CHP her seçimden sonra yaşadığı bu seçim sonuçları sorunu hiçbir dönemde çözmüş değil!
Seçimden sonra Kılıçdaroğlu’nun liderliği tartışılıyor. Millet İttifakı seçim boyunca ortaya koydukları mücadele nerede? Erdoğan’ın karşısında bu seçimde; ekonomik, mutfak masraflarının artması, ev ve işyeri kiralarındaki artışların yanında dış politikadaki yanlış politikaların yarattığı adalar krizi vardı… Ancak, bu şartlar altında Erdoğan’a seçimde devletin tüm imkânlarını kullanmasına ‘dur’ diyemeyen ve etkisiz kalan bir muhalefet vardı. Hatta Cumhur aday adayı bile olmaması gerekirken; muhalefet haklı davasını bile savunamadı… Ve Erdoğan, muhalefetin elinde olan bu kozları kullandırmadı!
Şimdi muhalefet (Millet İttifakı) partileri yanlışlığın hesabını veremiyorlar(!)
Rakibini tanımayan lider olamaz! Yasaları işletmeyen sadece devletin organlarının Erdoğan’ın hâkimiyeti altında olduğunu söyleyerek; seçime girmeseydiniz?
Bu konuda geliştirilmiş bir planları yoktu! Ayrıca yıpranmış ve zayıflamış bir Erdoğan’ın yenebileceklerini hesap ettiler. Ne yazık ki(!) Erdoğan tüm olumsuzluklara rağmen; HÜDA PAR’ı yanına alarak seçime girdi…
BEKLENEN OLMADI…
Erdoğan’ın en zayıf döneminde bile Millet İttifakı olarak yetersiz kaldı. Ellerindeki en büyük kozu olan halkın muhalefete destek verenleri pasifize etti. Kendi adaylığı garanti olması için ittifak içindeki partilere 38 milletvekili vermesinin bir nedeni bu olsa gerek!

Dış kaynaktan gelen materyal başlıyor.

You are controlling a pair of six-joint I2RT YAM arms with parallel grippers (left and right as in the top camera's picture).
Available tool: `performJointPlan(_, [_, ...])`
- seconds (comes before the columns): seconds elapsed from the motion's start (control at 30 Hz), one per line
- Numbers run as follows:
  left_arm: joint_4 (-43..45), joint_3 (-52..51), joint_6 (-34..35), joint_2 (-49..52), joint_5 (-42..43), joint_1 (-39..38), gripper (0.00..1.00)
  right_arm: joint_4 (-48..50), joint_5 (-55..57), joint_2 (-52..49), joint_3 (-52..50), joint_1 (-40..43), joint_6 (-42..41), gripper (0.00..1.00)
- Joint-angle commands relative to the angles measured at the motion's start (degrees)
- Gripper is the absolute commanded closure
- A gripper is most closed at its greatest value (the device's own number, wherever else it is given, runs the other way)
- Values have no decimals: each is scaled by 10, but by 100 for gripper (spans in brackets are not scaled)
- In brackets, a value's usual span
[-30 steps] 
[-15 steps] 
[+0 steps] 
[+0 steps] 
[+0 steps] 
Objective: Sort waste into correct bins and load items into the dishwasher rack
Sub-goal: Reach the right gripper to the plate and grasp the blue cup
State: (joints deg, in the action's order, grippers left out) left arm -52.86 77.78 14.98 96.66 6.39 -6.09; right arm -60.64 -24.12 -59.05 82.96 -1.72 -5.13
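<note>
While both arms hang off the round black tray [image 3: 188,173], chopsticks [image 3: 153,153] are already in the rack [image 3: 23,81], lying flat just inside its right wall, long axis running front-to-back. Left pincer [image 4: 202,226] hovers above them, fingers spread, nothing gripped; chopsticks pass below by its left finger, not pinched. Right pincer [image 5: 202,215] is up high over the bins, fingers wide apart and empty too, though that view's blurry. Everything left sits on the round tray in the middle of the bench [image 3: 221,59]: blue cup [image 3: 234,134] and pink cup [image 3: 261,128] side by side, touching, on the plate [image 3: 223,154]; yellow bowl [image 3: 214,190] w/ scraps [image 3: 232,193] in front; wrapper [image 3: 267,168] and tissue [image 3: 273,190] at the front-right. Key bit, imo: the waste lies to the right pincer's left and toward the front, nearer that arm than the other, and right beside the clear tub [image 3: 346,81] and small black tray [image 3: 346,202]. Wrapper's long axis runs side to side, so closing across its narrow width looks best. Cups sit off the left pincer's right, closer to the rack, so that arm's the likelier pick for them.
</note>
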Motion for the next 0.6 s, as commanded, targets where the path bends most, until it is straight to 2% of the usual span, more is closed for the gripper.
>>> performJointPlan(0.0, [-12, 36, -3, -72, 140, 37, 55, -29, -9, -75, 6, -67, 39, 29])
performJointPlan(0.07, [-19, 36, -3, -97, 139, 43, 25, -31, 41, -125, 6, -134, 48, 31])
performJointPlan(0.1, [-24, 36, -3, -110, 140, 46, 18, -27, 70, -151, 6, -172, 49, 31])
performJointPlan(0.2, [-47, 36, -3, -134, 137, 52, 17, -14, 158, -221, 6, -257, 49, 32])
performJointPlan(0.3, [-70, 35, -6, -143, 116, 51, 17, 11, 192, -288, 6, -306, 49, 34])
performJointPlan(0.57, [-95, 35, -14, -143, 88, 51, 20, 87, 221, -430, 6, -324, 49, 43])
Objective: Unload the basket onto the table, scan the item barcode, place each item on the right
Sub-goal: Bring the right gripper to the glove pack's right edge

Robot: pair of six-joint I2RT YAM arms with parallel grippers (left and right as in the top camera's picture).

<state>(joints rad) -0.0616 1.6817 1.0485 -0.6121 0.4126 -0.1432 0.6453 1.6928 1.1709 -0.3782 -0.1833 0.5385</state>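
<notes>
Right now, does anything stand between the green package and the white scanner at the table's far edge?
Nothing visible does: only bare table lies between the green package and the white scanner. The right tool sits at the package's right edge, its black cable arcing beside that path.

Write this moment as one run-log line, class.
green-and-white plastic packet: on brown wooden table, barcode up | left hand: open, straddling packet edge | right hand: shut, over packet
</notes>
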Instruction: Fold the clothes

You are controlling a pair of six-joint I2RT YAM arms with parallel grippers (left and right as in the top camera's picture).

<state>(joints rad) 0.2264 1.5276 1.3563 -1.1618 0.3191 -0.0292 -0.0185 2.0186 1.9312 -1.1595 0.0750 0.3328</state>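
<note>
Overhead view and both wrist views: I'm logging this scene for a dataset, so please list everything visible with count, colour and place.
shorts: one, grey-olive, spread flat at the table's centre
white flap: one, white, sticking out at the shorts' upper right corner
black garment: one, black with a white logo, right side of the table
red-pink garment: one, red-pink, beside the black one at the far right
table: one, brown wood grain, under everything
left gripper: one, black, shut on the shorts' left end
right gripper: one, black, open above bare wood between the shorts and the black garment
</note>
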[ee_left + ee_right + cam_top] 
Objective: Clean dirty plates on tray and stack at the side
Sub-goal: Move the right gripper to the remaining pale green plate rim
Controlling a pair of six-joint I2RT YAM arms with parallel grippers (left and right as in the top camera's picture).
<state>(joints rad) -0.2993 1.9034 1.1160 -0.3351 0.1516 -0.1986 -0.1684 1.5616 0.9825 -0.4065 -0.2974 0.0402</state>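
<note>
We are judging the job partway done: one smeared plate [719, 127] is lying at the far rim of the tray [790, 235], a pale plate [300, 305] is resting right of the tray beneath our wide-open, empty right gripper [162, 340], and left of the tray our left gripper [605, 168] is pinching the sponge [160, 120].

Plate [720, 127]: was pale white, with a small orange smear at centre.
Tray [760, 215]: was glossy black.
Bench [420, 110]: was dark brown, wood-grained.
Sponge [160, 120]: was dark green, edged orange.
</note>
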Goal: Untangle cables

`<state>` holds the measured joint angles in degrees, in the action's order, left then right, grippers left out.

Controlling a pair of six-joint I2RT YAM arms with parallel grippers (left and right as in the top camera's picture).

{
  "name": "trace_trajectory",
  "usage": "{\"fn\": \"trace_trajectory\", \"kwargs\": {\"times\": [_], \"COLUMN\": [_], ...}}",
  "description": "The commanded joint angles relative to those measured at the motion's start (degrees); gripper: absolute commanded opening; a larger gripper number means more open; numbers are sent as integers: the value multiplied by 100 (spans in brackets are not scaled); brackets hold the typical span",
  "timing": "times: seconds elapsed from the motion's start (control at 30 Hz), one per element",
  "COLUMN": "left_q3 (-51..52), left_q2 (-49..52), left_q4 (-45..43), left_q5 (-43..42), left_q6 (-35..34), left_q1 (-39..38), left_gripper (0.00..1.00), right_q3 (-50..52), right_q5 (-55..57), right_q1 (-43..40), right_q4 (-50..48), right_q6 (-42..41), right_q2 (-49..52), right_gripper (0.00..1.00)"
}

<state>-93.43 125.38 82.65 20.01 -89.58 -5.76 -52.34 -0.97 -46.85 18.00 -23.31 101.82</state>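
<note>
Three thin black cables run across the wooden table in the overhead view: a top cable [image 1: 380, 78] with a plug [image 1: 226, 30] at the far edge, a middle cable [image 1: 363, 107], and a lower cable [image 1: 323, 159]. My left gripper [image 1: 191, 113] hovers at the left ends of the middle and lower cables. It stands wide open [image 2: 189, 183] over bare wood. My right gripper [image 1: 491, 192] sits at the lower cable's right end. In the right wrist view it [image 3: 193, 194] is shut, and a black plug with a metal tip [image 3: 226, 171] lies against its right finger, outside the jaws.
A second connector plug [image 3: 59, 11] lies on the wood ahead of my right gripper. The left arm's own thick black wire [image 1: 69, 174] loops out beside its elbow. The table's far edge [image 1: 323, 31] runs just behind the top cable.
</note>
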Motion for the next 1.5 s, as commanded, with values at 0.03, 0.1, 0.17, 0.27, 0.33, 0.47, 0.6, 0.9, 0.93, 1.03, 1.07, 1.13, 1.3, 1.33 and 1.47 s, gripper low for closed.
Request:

Israrlı tutumu sayesinde Meral Akşener’in masayı terk etmesinin nedeniydi. En büyük hatası yasaya göre; Erdoğan’ın üçüncü defa aday olmasına şikâyetçi olmadı… “Anayasaya aykırı ama Erdoğan’a mağduriyet yaratmayacağız” söylemini yaptı. Türk siyasetinde halkın muhalefet yapma düşünceleri bile iktidara yarar düşünce refleksiyle durdurulur. Milletvekili seçimi bittikten sonra Millet İttifakı’nın seçmeni aldıkları vekil sayısı ile memnun olarak meclise girdiler.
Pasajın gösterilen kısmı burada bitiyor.